If the shareholder is a legal entity registered in a foreign country, please
forward a copy of the extract from the relevant foreign commercial register,
which shows the right of the representative to represent the shareholder (legal
authorization). The statement must be in English or translated into Estonian or
English by a sworn translator or an official equivalent to a sworn translator.

The proposals of the Management Board approved by the Supervisory Board are as
follows:

 1. Approval of the 2019 Annual report

To approve the 2019 Annual report of AS Baltika as presented.

 1. Profit allocation for 2019

To approve the 2019 consolidated net losses in the amount of EUR 5,908,558.

 1. Recalling of the Supervisory Board member

    3.1 To recall supervisory board member Tiina Mõis in light of her
    resignation application.
    ?3.2 The Supervisory Board continues with four members.

 1. Nomination of the auditor and remuneration

To appoint AS PricewaterhouseCoopers as the auditors of AS Baltika for auditing
the financial year 2020 and to remunerate the auditors pursuant to the agreement
entered into respectively.

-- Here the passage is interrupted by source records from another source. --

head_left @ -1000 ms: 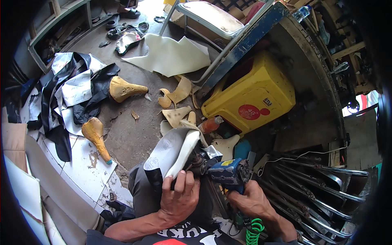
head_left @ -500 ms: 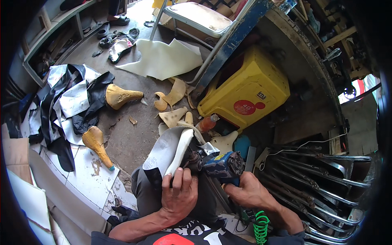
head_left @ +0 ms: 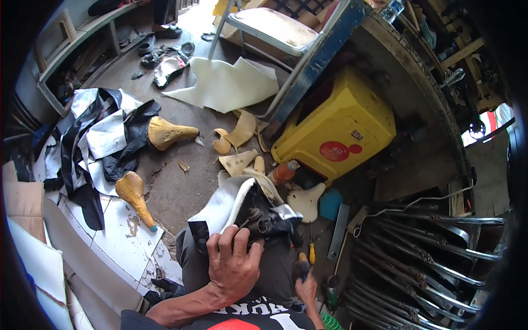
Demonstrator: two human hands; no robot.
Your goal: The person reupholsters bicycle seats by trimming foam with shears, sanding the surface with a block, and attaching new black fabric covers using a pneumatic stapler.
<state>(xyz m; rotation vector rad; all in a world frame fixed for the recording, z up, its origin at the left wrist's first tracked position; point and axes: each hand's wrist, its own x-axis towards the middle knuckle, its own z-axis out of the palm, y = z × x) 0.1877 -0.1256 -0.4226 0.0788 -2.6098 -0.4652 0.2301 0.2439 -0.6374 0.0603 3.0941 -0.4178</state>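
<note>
From afar, I see the left hand [head_left: 234, 264] clamped on the padded seat [head_left: 261, 215], seemingly steadying it over the lap [head_left: 276, 265], the right hand [head_left: 307, 289] gripping a dark tool [head_left: 301, 267]

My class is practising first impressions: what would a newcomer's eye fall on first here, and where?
Probably the bright yellow plastic box, right of centre, with a round red patch on it. Next, perhaps, the two tan, saddle-like shapes at left, and the black-and-white piece at lower centre, under the person's left hand.
</note>
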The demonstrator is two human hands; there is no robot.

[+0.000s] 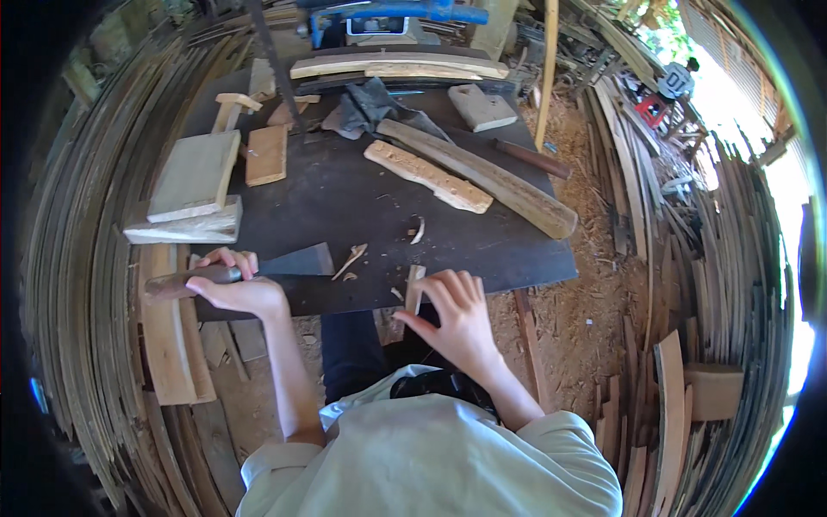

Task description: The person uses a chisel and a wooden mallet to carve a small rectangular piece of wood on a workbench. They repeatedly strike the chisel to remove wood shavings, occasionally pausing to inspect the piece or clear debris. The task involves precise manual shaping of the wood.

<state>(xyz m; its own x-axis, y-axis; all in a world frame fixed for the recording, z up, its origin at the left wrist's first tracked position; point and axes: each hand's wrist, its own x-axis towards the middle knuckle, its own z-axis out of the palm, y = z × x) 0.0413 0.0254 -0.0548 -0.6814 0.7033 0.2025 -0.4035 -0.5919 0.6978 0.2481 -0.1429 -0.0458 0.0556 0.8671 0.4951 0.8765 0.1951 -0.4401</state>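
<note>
My left hand (233,280) is closed round the wooden handle (194,281) of a chisel. Its broad, flat metal blade (297,262) points right, over the near left of the dark table (345,220). At the table's front edge, my right hand (454,314) is curled, with thumb and fingertips at a small strip of wood (415,289). The strip stands nearly in line with my view, and part of it is behind the fingers. Beside the blade lie a thin curled shaving (350,260) and small chips.
A rough carved block (428,175) and a long rounded timber (482,179) lie across the table. Flat boards (194,177) are stacked at left, with a grey cloth (379,108) at the back. Stacked planks (95,250) line both sides; a person (676,80) is far right.
</note>
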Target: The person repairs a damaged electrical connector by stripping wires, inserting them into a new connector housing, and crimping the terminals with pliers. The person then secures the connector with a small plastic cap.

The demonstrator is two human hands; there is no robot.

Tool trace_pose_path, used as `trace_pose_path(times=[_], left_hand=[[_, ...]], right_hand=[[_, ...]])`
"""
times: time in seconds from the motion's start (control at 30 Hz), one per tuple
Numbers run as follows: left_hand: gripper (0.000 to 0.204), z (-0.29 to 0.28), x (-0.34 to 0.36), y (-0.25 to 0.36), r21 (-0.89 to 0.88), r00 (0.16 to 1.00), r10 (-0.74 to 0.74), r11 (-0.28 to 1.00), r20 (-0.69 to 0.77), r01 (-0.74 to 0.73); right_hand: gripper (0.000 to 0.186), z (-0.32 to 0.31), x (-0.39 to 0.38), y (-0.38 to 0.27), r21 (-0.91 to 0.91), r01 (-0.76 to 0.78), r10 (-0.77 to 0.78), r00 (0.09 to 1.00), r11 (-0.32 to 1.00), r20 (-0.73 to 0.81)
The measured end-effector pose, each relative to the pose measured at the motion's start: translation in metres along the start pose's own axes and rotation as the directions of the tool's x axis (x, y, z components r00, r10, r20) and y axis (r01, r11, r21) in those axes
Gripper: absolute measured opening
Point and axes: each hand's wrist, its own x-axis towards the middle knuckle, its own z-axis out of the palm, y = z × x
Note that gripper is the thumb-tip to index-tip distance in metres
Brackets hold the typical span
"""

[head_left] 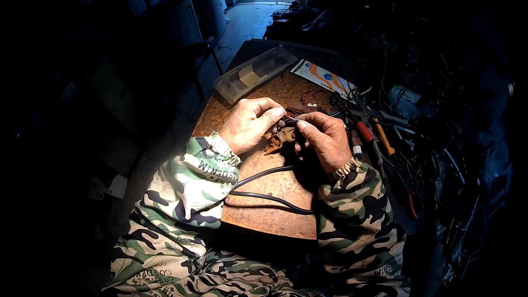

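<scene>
The thin wire point(292, 118) could be slipping loose or breaking from here, since it seems to be hanging on nothing but fingertips, and an uneven pull between the left hand point(250, 124) and the right hand point(327, 140) would likely be the cause. The left hand is pinching one end between thumb and forefinger; the right hand is pinching the other the same way. A second risk is lying in the black cable point(261, 194), which is looping across the tabletop point(258, 217) toward its near edge and running up to the right sleeve point(357, 209); a forearm catching it could be jerking the work. The wire itself is sitting above the middle of the tabletop, over a crumpled brown piece point(280, 138), and is looking short and slender, coppery toward the left hand and pale bluish toward the right, its finer detail being too small to tell.
</scene>
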Motion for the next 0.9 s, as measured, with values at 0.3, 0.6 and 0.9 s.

The 2019 Annual report of AS Baltika, the independent
auditor's report and voting ballots will be available to the shareholders from
the date of the release of this notice at the website of AS Baltika
on www.baltikagroup.com (http://www.baltikagroup.com/) and at the website of the
NASDAQ CSD SE Estonian branch on www.nasdaqbaltic.com
(http://www.nasdaqomxbaltic.com/). Questions regarding the agenda items can be
sent by email to baltika@baltikagroup.com or posted to the company's address.

The resolutions adopted by the shareholders will be published as a stock
exchange announcement and on the website of AS Baltika no later than 24(th)
August 2020 in accordance with Commercial Code § 299(1) (6).